TASK PROMPT: For this exercise, repeat the whole listing below exactly. Leave the pictures out.
::::
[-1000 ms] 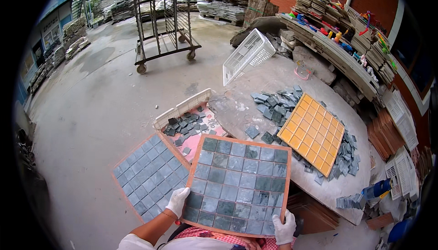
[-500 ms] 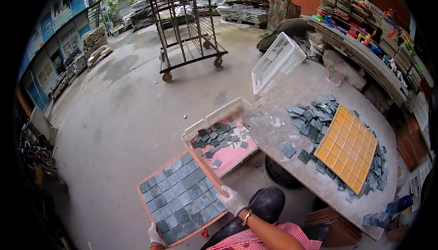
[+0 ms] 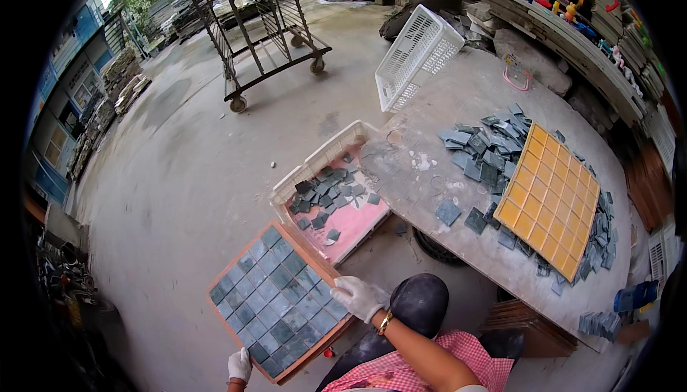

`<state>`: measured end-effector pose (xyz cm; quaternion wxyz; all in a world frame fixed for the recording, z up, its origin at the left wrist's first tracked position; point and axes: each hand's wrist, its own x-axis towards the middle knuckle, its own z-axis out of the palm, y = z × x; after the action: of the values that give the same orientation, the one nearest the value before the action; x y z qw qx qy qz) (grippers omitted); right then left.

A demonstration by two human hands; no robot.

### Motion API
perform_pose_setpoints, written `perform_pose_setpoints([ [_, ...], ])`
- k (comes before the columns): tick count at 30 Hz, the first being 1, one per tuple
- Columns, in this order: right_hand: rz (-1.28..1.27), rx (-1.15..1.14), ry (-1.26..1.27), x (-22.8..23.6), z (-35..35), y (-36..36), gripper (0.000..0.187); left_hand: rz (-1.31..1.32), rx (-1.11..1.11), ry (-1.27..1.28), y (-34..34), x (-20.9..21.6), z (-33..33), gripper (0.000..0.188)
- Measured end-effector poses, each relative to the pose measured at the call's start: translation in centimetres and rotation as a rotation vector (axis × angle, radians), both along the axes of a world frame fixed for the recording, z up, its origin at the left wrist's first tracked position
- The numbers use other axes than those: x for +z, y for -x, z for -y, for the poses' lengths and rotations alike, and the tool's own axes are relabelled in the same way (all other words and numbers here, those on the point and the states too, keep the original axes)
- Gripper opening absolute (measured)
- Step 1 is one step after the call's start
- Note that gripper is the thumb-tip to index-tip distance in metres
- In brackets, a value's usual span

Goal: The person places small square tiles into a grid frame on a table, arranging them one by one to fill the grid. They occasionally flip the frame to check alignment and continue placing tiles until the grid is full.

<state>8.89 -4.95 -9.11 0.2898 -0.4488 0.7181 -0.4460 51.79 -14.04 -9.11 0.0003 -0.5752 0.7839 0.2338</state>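
Two gloved hands hold a square wooden-framed tray of grey-green tiles (image 3: pixel 278 302), a grid of small glossy squares set in rows inside an orange-brown rim, tilted low over the concrete floor (image 3: pixel 179 177) just to the left of the worktable (image 3: pixel 458 148). That table is a rough, dust-streaked slab, pale and stained, and everything else is best placed from it. On its right half lies a yellow grid mould (image 3: pixel 549 199), a flat square of shiny amber cells, ringed by a loose heap of dark slate-coloured tiles (image 3: pixel 486 150) with a few strays nearer the front edge. Against the table's left edge sits a white slatted plastic crate (image 3: pixel 315 170) with a pink bottom, holding more loose dark tiles; it touches the upper corner of the framed tray. Another white crate (image 3: pixel 416 55) leans on its side at the table's far left corner. Beyond that corner stands a wheeled metal rack (image 3: pixel 257 41). Under the table's front edge a stack of brown boards (image 3: pixel 526 320) shows. The right hand (image 3: pixel 360 297), in a white cloth glove with a gold bracelet at the wrist, is clamped over the tray's right rim, fingers curled on top. The left hand (image 3: pixel 240 365), also gloved, pinches the tray's near corner at the lower edge of the view, mostly cut off.
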Motion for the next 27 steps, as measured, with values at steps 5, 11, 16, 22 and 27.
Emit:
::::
RESULT OF THIS TASK:
[-1000 ms] 
[-500 ms] 
[+0 ms] 

`<state>`: measured end-effector pose (xyz cm; quaternion wxyz; all in a world frame fixed for the recording, z up, its origin at the left wrist's first tracked position; point and axes: each hand's wrist, its own x-axis towards the middle knuckle, its own z-axis out of the palm, y = z × x; after the action: of the values that give the same orientation, the one nearest the value before the action; x y z qw qx qy qz) (grippers omitted); right then left.

A demonstration by two human hands; no robot.

### Motion API
perform_pose_setpoints, written `perform_pose_setpoints([ [_, ...], ])`
- k (comes before the columns): tick count at 30 Hz, the first being 1, one per tuple
- Columns, in this order: right_hand: rz (-1.28..1.27), rx (-1.15..1.14), ry (-1.26..1.27), x (-22.8..23.6), z (-35..35), y (-36..36), gripper (0.000..0.187); left_hand: rz (-1.31..1.32), rx (-1.11..1.11), ry (-1.27..1.28), y (-34..34), x (-20.9..21.6), z (-33..33), gripper (0.000..0.188)
- Measured end-effector poses, each relative to the pose measured at the call's start: translation in centimetres and rotation as a rotation vector (axis × angle, radians), both along the axes of a world frame fixed for the recording, z up, its origin at the left wrist's first tracked position
- The numbers use other axes than those: x for +z, y for -x, z for -y, for the poses' lengths and rotations alike, and the tool's own axes are relabelled in the same way (all other words and numbers here, those on the point and the states too, keep the original axes)
- Gripper opening absolute (measured)
- Step 1 is one step after the call's start
- Note that gripper is the thumb-tip to index-tip distance in metres
- In brackets, a value's usual span

Goal: The person places small square tiles into a grid frame on a table, arranging them one by one to fill the grid. They occasionally flip the frame to check alignment and continue placing tiles until the grid is full.

<state>8.89 -4.95 -9.11 0.2898 -0.4488 0.7181 -0.4460 51.79 -14.04 -9.11 0.0003 -0.5752 0.7839 0.2338</state>
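Two gloved hands hold a square wooden-framed tray of grey-green tiles (image 3: pixel 278 302), a grid of small glossy squares set in rows inside an orange-brown rim, tilted low over the concrete floor (image 3: pixel 179 177) just to the left of the worktable (image 3: pixel 458 148). That table is a rough, dust-streaked slab, pale and stained, and everything else is best placed from it. On its right half lies a yellow grid mould (image 3: pixel 549 199), a flat square of shiny amber cells, ringed by a loose heap of dark slate-coloured tiles (image 3: pixel 486 150) with a few strays nearer the front edge. Against the table's left edge sits a white slatted plastic crate (image 3: pixel 315 170) with a pink bottom, holding more loose dark tiles; it touches the upper corner of the framed tray. Another white crate (image 3: pixel 416 55) leans on its side at the table's far left corner. Beyond that corner stands a wheeled metal rack (image 3: pixel 257 41). Under the table's front edge a stack of brown boards (image 3: pixel 526 320) shows. The right hand (image 3: pixel 360 297), in a white cloth glove with a gold bracelet at the wrist, is clamped over the tray's right rim, fingers curled on top. The left hand (image 3: pixel 240 365), also gloved, pinches the tray's near corner at the lower edge of the view, mostly cut off.
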Motion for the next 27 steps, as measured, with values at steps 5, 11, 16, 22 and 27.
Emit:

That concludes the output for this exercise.